La potenza della Repubblica Marinara di Genova sbiadisce ed è un ricordo, già prima della rivoluzione francese. Il segno evidente fu la cessione della Corsica alla Francia col trattato di Versailles del 1768 prima e poi con il trattato di Vienna del 1815, dopo la caduta di Napoleone, con cui Genova, assieme al resto della Liguria, venne annessa al Piemonte perdendo definitivamente l’indipendenza. Il porto iniziò a lavorare sempre meno e il peso della potenza marittima inglese anche in mediterraneo aumentò.

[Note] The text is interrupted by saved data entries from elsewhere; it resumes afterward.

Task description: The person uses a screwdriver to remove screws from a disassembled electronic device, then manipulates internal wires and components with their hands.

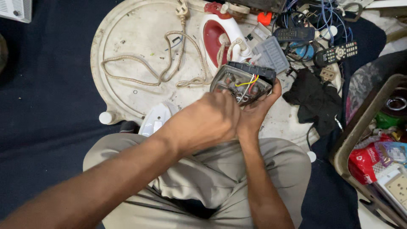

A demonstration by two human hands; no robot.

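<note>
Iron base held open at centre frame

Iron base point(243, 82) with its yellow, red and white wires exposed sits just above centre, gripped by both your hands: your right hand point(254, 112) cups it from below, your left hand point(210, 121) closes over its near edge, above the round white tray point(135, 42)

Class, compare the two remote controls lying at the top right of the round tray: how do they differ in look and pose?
The dark blue remote lies almost level and shows dark, dim buttons, while the black remote lies tilted, its right end higher, with rows of pale buttons. The dark blue remote sits higher in the picture among blue wires; the black remote lies lower right of it, above a black cloth. Both are long, slim and untouched by either hand.
</note>
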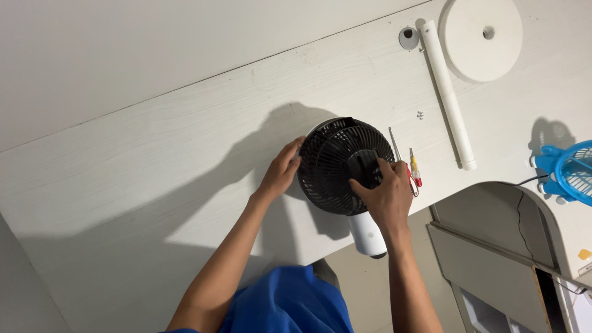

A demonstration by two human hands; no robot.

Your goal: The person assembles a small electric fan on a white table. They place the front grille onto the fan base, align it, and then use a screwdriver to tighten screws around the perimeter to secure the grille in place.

Intanto il Piemonte si trova impegnato in una guerra contro l’Austria e viene pesantemente sconfitto a Novara, gli echi della battaglia arrivano a Genova accompagnati da nefasti presagi per un eventuale arrivo degli austriaci in Liguria, la preoccupazione crebbe assieme a tumulti vari e il 25 marzo 1849 il comandante la Piazza Gen. De Asarta decise di decretare lo stato d’assedio. Si formò un triunvirato che non voleva riconoscere l’armistizio con l’Austria e chiedeva a Torino di trasferire il parlamento a Genova, da molti questo atto viene interpretato come uno sprono dei genovesi a continuare la lotta. A  Torino però la manovra viene vista come un colpo di stato di matrice repubblicana e si corre ai ripari mandando l’esercito, Alfonso La Marmora arriva con un contingente di 19.000 bersaglieri, quando in città, già erano iniziati una serie di scontri che la storia ha molte volte dimenticato.
Il primo fatto si ebbe davanti a Palazzo Ducale dove un gruppo di studenti e cittadini capeggiati da Alessandro De Stephanis, si scontrò con un distaccamento regio. Nei giorni successivi la rivolta aumenta, anche gli inglesi si preoccupano della situazione e minacciano di intervenire. Il 30 marzo la Guardia Nazionale aderisce alla rivolta e arma numerosi cittadini, i piemontesi spostano alcune artiglierie in posizione elevata, e quando il volontari e la Guardia Nazionale infransero le porte della darsena e si unirono ai marinai, i piemontesi aprirono il fuoco con l’artiglieria. Ma i volontari riuscirono a prendere le alture che dominano l’Arsenale, l’attacco fu furibondo e alla fine carabinieri e granatieri di sardegna si arresero, era il 2 aprile.
I genovesi iniziarono una serie di azioni di autogoverno, da una parte, indipendentiste, dall’altra unitarie, ma in un senso diverso da quello inteso dai Savoia, l’idea di una confederazione di stati uniti non per annessione ma per libera adesione era lo spunto di tali diverse azioni.
Nel frattempo però, La Marmora arriva con i suoi bersaglieri, mentre gli inglesi bombardano la città dalla corazzata Vengeance, a niente serve l’intervento della cannoniera genovese “La Valorosa”, in città si combatte casa per casa con morti, feriti e danni alle abitazioni. I frati cappuccini cercano di prestare soccorso ma l’impresa è ardua. Il 5 aprile l’attacco è massiccio, e viene condotto anche a mezzo di mortai, decine e decine sono i morti, l’11 tutto tace, la città è in mano alle truppe regolari. Le cronache ci parlano anche di saccheggi, furti e violenze di ogni tipo perpetrate dalle truppe, episodi che non rendono onore alla storia dell’arma dei bersaglieri, da sempre simbolo di amor patrio, fedeltà alla nazione e lealtà. Per cercare perdono dall’onta di questa grave macchia, Il 7 maggio 1994 una delegazione, guidata dal presidente nazionale, Gianni Romeo, si recò alla chiesa di Nostra Signora di Loreto, in Oregina per deporre una corona sulla lapide in onore Alessandro De Stefanis, come gesto di riconciliazione nazionale ma anche come richiesta di perdono che i bersaglieri rivolgevano alla città; anche il duca Amedeo d'Aosta in occasione del raduno dei bersaglieri del ’94 coglieva occasione per chiedere scusa a Genova.